What you are asked to do: Restate word for word the entries below, starting at the line with "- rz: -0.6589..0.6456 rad" and ending at the line with "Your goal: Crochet". Keep both end lines and omit the pictures.

Material provided:
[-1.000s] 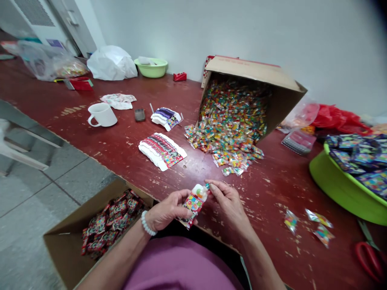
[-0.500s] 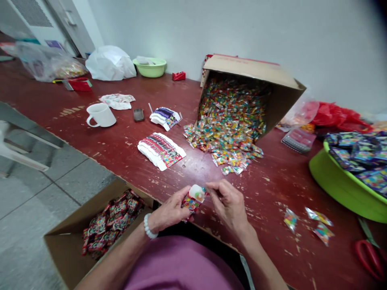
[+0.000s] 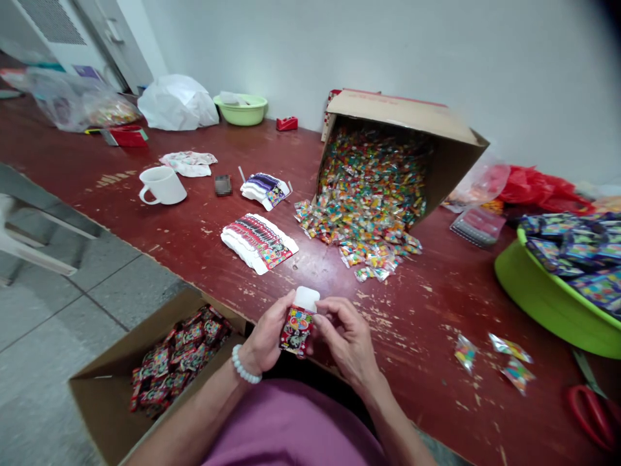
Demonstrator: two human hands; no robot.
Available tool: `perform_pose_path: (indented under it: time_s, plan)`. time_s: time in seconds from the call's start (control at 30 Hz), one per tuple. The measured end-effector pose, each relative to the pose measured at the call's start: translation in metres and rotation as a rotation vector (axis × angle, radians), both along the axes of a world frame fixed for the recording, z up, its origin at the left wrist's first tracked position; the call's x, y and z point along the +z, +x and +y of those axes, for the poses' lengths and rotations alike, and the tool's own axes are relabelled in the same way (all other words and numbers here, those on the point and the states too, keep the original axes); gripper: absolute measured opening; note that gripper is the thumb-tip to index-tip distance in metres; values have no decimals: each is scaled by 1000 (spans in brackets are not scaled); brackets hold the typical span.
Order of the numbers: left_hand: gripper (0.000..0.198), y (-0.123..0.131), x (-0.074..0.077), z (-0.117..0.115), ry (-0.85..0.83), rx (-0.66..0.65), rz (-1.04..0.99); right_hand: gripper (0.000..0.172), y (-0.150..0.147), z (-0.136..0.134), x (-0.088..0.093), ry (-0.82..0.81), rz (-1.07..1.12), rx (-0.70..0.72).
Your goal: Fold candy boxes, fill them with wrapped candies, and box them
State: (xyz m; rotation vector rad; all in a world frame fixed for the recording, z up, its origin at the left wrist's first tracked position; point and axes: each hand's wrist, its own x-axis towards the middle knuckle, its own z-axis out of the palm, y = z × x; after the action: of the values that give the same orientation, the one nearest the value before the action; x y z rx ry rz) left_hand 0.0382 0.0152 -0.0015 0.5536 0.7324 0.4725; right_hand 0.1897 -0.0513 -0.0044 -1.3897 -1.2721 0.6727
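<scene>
In the head view, the left hand (image 3: 264,340), wearing a bead bracelet (image 3: 241,364), and the right hand (image 3: 345,340) are both closed on a red printed packet (image 3: 295,331), their fingers curled tightly against its sides. It sits above the table edge, just beyond the cardboard box (image 3: 99,395) of red packets (image 3: 174,359) at lower left. Its white top (image 3: 306,298) now points straight up between the hands, where it leaned right earlier, and the right fingers have moved down from the top to the packet's side.

No legible print on the packet (image 3: 297,331)
</scene>
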Motion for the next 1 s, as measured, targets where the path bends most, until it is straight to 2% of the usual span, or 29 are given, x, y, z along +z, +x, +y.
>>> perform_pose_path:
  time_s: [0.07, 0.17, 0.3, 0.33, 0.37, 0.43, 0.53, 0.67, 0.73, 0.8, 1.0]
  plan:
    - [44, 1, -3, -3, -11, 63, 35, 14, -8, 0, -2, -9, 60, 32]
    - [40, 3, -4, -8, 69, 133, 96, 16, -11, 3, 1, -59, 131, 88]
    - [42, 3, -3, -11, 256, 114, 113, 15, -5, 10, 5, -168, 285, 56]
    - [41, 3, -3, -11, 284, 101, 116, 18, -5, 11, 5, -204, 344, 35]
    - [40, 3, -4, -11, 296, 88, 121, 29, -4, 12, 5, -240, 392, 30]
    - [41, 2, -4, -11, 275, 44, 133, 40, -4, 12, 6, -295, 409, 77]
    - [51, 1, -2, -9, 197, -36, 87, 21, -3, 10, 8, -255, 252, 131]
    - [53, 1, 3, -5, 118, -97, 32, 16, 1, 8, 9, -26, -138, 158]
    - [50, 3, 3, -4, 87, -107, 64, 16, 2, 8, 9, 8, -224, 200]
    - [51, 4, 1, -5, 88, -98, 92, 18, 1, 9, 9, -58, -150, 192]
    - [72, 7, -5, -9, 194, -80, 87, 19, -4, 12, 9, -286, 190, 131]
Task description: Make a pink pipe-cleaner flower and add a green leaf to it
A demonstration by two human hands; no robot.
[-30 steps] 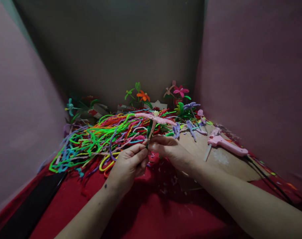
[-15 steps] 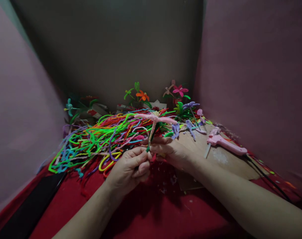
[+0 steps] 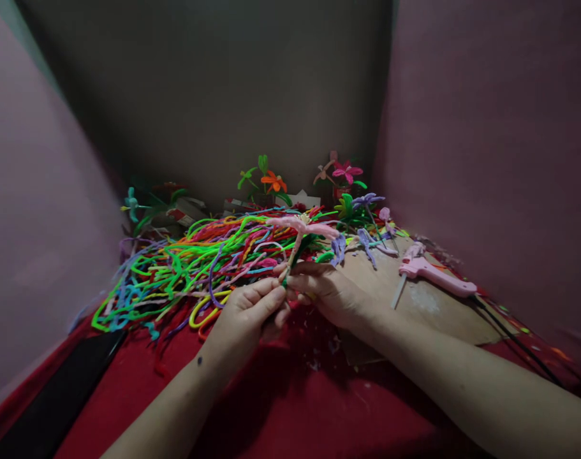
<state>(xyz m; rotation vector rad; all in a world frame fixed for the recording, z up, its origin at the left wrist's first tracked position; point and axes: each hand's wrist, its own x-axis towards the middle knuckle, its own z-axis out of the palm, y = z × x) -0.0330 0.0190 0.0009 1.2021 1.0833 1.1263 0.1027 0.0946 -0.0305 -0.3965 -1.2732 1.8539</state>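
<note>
A pink pipe-cleaner flower (image 3: 300, 225) with a pale centre stands upright between my hands, its petals spread above my fingers. My left hand (image 3: 254, 312) is closed, thumb and fingers pinching the green lower end of the stem (image 3: 285, 280). From the other side my right hand (image 3: 326, 290) has its fingers closed round the same stem, the fingertips of both hands nearly touching. A dark green leaf shape (image 3: 305, 245) shows just behind the stem, above my right hand.
Loose coloured pipe cleaners (image 3: 175, 268) lie heaped behind my left hand. Finished flowers (image 3: 274, 182) stand along the back. On the right, a pink glue gun (image 3: 436, 275) rests on a brown board (image 3: 443, 322), its cord trailing right. A black strip (image 3: 60, 395) lies at left.
The flower has tilted and turned slightly to the right, and more of the green leaf shape shows. My left forearm has rolled, showing a dark spot near the wrist. Both hands keep hold of the stem.
</note>
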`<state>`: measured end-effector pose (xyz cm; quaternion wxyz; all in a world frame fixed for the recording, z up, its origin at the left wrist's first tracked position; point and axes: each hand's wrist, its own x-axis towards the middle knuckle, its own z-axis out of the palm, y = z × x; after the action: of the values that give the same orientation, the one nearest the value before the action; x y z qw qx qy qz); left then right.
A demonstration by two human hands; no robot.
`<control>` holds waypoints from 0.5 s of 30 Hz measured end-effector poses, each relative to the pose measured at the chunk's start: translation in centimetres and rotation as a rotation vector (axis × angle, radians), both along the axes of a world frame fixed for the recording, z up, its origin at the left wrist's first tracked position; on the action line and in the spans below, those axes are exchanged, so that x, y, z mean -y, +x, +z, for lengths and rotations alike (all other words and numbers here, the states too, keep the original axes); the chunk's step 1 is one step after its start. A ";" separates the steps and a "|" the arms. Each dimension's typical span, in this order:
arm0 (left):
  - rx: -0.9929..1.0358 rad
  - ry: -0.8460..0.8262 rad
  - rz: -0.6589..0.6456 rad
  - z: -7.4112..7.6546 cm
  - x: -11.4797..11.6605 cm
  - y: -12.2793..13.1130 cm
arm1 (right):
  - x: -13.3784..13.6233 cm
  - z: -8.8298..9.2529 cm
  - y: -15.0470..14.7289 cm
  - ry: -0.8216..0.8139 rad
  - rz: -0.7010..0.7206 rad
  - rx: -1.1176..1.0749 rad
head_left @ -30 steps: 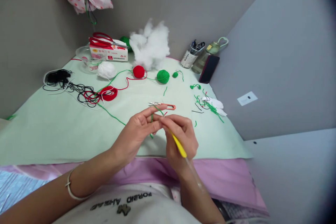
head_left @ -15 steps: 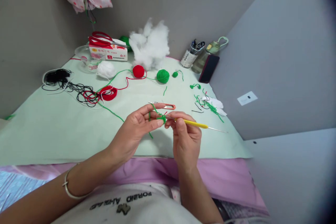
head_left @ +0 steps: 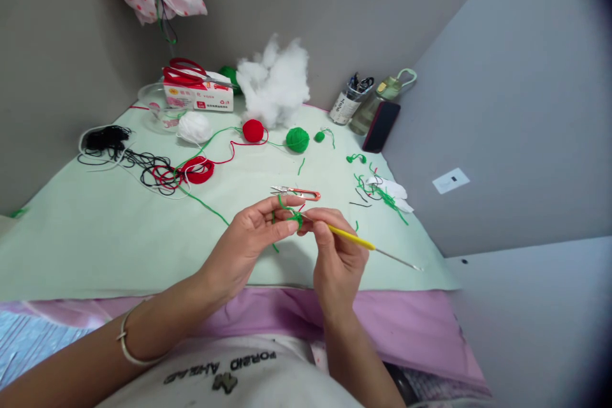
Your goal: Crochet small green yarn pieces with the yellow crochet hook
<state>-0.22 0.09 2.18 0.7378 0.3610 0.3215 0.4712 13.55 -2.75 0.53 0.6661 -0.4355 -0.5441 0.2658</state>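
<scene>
My left hand (head_left: 255, 229) pinches a small green crochet piece (head_left: 297, 219) between thumb and fingers, and green yarn (head_left: 281, 203) loops over its raised index finger. In my right hand (head_left: 338, 248) is a crochet hook with a yellow handle (head_left: 351, 238), held like a pen. The hook's working tip meets the green piece; whether yarn is caught on it is too small to tell. Its other metal end points down to the right. Just beyond my fingers lie thread snips (head_left: 306, 194) with an orange handle. The green strand runs left across the table.
Behind stand a red yarn ball (head_left: 253, 131), a green yarn ball (head_left: 297, 139), a white yarn ball (head_left: 194, 127) and fluffy stuffing (head_left: 275, 83). Black cord (head_left: 108, 140) tangles at left. Red scissors (head_left: 186, 71) rest on a box (head_left: 210, 99). Green scraps (head_left: 389, 197), a phone (head_left: 381, 127) and a bottle (head_left: 366, 111) are at right.
The crochet hook has tilted, its free end swinging downward as my right hand turned. My left index finger has dropped slightly, showing more of the snips.
</scene>
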 end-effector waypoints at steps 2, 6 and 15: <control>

Response to this exercise:
  - rz: -0.6589..0.6456 rad
  - z: -7.4112..7.6546 cm
  - x: -11.4797..11.6605 cm
  - y: -12.2793..13.1130 cm
arm1 (right):
  - x: -13.3784..13.6233 cm
  - z: -8.8298..9.2529 cm
  - y: -15.0470..14.7289 cm
  - ry: -0.8216..0.8139 rad
  - rz: -0.7010..0.7206 rad
  - rx: -1.1176..1.0749 rad
head_left @ -30 steps: 
head_left @ -15 steps: 
head_left @ +0 steps: 
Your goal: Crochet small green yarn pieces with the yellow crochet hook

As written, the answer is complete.